Global Forex Brokers
Here you will find information on a list of the best Global Forex Brokers, Free Forex Trading Systems, Forex Brokers Reviews, Forex Trading Platforms, Forex Products, Forex Markets and Forex Banks. The Foreign Exchange (FX) Market (Forex Trading, FX, or Currency Market) is an internationally decentralized market for the trading of different currencies. The Global Forex Market determines the relative values of different currencies around the Globe.
The Forex Market
The Forex Market works through international financial institutions such as Banks, and it operates on several levels. In the background, the Banks turn to a smaller of financial firms known as Dealers, who are actively involved in large quantities of Foreign Exchange Trading. Most Forex Dealers are Banks, so this background market is also known as the Inter-Bank Market. The trades between Forex Dealers can be very large, involving millions and millions of dollars.
Advantages of Forex Trading
The Forex Market helps in the International Trade and Investment by enabling Cross Currency conversions. For example, it permits a business in the United Kingdom to import goods from the European Union member states, especially Euro-zone members, and pay euros, even though its income is in British Pounds. Plus, it supports the direct speculation in the value of different currencies, and helps in trades involving speculation based on the interest rate differential between Cross Currencies.
Forex Trade History
In Forex Transactions, a party purchases some quantity of one currency by paying some quantity of another currency. The modern Forex Market began forming during the 1970’s, after three decades of Government restrictions on Forex Transactions, (the Bretton Woods System of Monetary Management established the rules for Commercial and Financial relations among the world’s major countries and currencies), when countries gradually switched to Floating Exchange Rates, which remained fixed as per the Bretton Woods System.
The Forex Market is special due to the following characteristics:
- It’s trading representing the largest asset class in the world,
- It’s geo-location dispersion,
- It’s operates 24 hours internationally,
- A lot of factors affect the exchange rates,
- The profit margins are low compared to the products,
- Leverage can be used to enhance profit and loss margins.
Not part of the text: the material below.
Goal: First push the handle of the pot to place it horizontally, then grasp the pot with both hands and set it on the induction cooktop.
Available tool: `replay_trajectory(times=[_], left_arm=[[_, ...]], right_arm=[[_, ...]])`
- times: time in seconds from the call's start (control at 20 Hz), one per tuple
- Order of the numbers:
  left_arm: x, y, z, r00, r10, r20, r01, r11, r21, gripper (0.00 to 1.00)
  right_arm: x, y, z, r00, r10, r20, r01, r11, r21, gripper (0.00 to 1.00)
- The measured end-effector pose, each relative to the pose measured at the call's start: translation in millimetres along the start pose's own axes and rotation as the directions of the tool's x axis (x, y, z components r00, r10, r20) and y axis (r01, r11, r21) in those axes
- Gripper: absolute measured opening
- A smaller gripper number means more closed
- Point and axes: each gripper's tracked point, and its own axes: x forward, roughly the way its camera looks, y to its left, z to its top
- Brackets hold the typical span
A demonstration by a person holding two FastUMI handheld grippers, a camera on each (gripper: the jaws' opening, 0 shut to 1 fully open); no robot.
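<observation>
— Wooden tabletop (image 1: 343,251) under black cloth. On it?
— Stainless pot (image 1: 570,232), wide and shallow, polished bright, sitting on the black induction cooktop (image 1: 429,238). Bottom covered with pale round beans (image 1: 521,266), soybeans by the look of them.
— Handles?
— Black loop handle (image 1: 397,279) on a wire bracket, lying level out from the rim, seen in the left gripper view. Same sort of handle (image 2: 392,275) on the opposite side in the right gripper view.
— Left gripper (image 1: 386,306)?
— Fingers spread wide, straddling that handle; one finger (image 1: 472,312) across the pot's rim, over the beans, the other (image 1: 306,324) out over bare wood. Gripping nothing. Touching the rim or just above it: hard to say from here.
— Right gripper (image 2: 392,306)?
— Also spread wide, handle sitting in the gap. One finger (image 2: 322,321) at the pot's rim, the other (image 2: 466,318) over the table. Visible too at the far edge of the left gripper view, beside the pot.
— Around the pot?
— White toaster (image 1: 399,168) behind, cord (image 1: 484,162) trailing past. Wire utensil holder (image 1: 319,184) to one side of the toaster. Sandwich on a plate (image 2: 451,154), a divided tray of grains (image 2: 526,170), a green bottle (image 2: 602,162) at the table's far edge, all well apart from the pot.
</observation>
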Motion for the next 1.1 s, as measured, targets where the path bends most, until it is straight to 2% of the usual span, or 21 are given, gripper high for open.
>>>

Due to such characteristics, the FX Market is sometimes referred to as the market with perfect competition.
Spot Trade contracts are 2 day delivery transactions (except for US Dollar, Canadian Dollar, Turkish Lira, Euro and Russian Ruble, which is 1 day transactions), as opposed to the futures contracts, where the contracts are normally 3 months. This type of trade represents a direct exchange between 2 currencies, and has the shortest time to expire, real cash is traded rather than a contract; and interest is not included in the transaction.
Forward Trade Contracts are a good way to Hedge Forex Volatility Risk. One way to deal with the Forex Risk is to engage in a Forward Transaction Contract. In this Transaction Contract, money does not really change hands until future expiration date. A buyer and seller agree on an exchange rate for any date in the future, and the transaction occurs on that date in the future, regardless of what the market rates are in the future. The Trade Contract can be for few days, months or years. Then the Forward Contract is negotiated and agreed upon by both parties, the contract becomes locked.
The most famous type of Forward Transaction is the Forex Swap Contract. In a Swap Contract, 2 parties exchange currencies for a certain length of time in the future and agree to reverse the transaction at a future date. These are not standardized contracts and are not traded through an exchange, but rather private transactions. A deposit is normally required to hold the position open until the transaction is completed at a future expiration date.
Futures Trade Contracts are standardized Forward Contracts and are normally traded on the Foreign Exchange Market. This type of contracts have an average length of 3 months. Futures Contracts are normally include any interest amounts. Futures Trade Contracts specify a standard volume of a particular currency to be exchanged on a specific settlement date in the future agreed at present time.
The Foreign Exchange Options (Forex Options or FX Options) are derivative products, where the owner has the right but not the obligation to exchange money denominated in one currency into another currency at a pre-agreed Exchange Rate on a specified date in the future. The FX Options Market is the largest and most liquid market of any kind in the World.